Once you find the line that contains "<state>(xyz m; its", transcribe it and each line after it through the end of the listing, exactly as written.
BEGIN Dataset content
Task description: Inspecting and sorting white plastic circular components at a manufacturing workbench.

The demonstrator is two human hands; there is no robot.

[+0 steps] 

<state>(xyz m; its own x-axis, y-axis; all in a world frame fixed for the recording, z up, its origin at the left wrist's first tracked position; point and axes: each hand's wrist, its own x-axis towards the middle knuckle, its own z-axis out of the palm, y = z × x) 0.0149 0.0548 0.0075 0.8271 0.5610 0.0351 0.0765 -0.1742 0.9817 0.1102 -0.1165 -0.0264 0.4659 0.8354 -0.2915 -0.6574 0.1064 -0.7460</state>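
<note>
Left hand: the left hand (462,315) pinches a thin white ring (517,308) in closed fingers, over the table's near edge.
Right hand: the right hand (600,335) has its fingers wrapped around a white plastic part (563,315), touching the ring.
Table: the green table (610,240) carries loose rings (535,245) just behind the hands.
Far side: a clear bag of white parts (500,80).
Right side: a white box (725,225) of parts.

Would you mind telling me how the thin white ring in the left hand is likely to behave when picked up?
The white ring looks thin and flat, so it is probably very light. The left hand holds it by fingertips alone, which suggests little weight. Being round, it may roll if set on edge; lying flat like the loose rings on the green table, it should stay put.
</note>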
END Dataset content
Answer to this task —
<state>(xyz m; its own x-axis, y-axis; all in a world frame fixed for the recording, z up, its origin at the left wrist's first tracked position; point and axes: each hand's wrist, its own x-axis towards the middle knuckle, its own z-axis out of the palm, y = z × x) 0.0149 0.0548 0.0075 0.8271 0.5610 0.0351 0.0765 -0.1742 0.9817 0.1102 -0.1165 -0.0264 0.4659 0.8354 -0.2915 -0.6574 0.1064 -0.7460</state>
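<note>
Left hand: the left hand (462,315) pinches a thin white ring (517,308) in closed fingers, over the table's near edge.
Right hand: the right hand (600,335) has its fingers wrapped around a white plastic part (563,315), touching the ring.
Table: the green table (610,240) carries loose rings (535,245) just behind the hands.
Far side: a clear bag of white parts (500,80).
Right side: a white box (725,225) of parts.

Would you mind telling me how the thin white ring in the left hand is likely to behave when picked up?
The white ring looks thin and flat, so it is probably very light. The left hand holds it by fingertips alone, which suggests little weight. Being round, it may roll if set on edge; lying flat like the loose rings on the green table, it should stay put.
</note>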

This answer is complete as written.